JK: The studio for me is a sense of family, of community. One of the wonderful things about art is that you don’t have to be so conscious of the bottom line, though you have to be somewhat aware of budget, you’re dealing with the impractical, the impossible, you’re pushing things to the edge. It’s always been important to me to feel self-reliant but at the same time I like the sense of providing for a community.


TAN: 今多くのアーティストがアジアに制作のアウトソースをしている。あなたも例えば中国で半値で作れると思うが。

JK: 私にとってスタジオは家族のようなものだ。アートの素晴らしいところの一つは、お金にそれほど気を使わなくてもいいことだ。もちろん予算なんかは分かっていないといけないが、非現実、不可能を相手にして、どこまで物事を極限まで持っていけるかと闘っている訳だ。常に安心していられることは私にとって重要だし、コミュニティーに何かを提供しているような感覚も重要だと思う。

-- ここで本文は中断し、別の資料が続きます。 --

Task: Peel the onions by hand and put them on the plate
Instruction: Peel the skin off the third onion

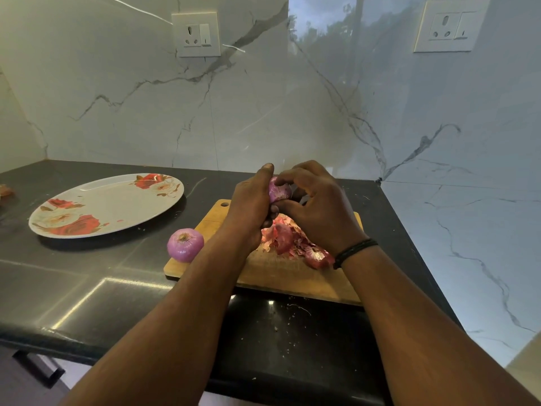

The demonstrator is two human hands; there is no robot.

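The onion point(279, 192) is gripped by the left hand point(251, 200) while skin is pinched by the right hand point(316, 206); skin is best peeled downward, over the board point(292, 276).

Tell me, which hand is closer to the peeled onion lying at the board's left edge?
Left. The left hand is up and right of that peeled onion, gripping another onion; the right hand is farther right, over the peels.

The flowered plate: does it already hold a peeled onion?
No: the plate is bare, one onion lies by the cutting board.
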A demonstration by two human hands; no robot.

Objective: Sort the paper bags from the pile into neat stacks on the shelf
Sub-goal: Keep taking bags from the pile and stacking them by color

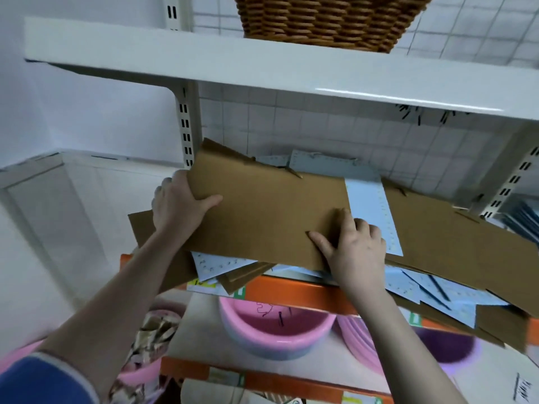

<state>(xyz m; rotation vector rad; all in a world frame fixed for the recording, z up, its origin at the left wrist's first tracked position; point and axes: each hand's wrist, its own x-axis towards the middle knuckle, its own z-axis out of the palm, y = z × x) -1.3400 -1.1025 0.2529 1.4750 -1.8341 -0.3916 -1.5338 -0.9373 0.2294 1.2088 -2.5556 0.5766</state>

まず、質問そのものに驚く。今やみんなアジアで作ってるんだからって、、、。すごいなiPodだけじゃなかったんだな。アート業界で中国中国って言っているのは、高い中国ポップペインティングの生産地としてと、西洋アートの巨大潜在マーケットとしてかと思っていたが、実は、世界の工場としても重要だったのか。これは、もう完全に製造業の水平分業か垂直統合かとかそういうことがアートを語る一つのファクターになりつつあると。日本の芸大で、デッサンとか彫刻がうまいかどうかで合否を判断している場合ではないかも。そしてクーンズの答えもまたすごい。アメリカンアパレルみたいだな。

全体のやりとりからかなり意図的に取り出した。アート的にもっと真面目な、彼の作品に関すること、彼のコレクションと彼の作品の関係などもふんだんに入っているので、上記の記事全文読んでも面白い。しかし、わかっているつもりだったが、本当にアートが、需要側、供給側ともに産業化している感じが否めない。ビジネス誌でのCEOとのインタビューにも聞こえてくる。そのうち、ファッション業界よろしく「ジェフ・クーンズ2012秋冬」とかいうようになるのか。アカデミックなアートクリティックはこのようなジャンルをほとんど評価していないという声も聞くが、客観的に見て、アートクリティックやキュレーターと、アーティストの力関係がどうもバランスが取れていないように見える。歴史は残っていくもので作られていくとしたら、巨大なものを沢山作れるものが残っていくのか。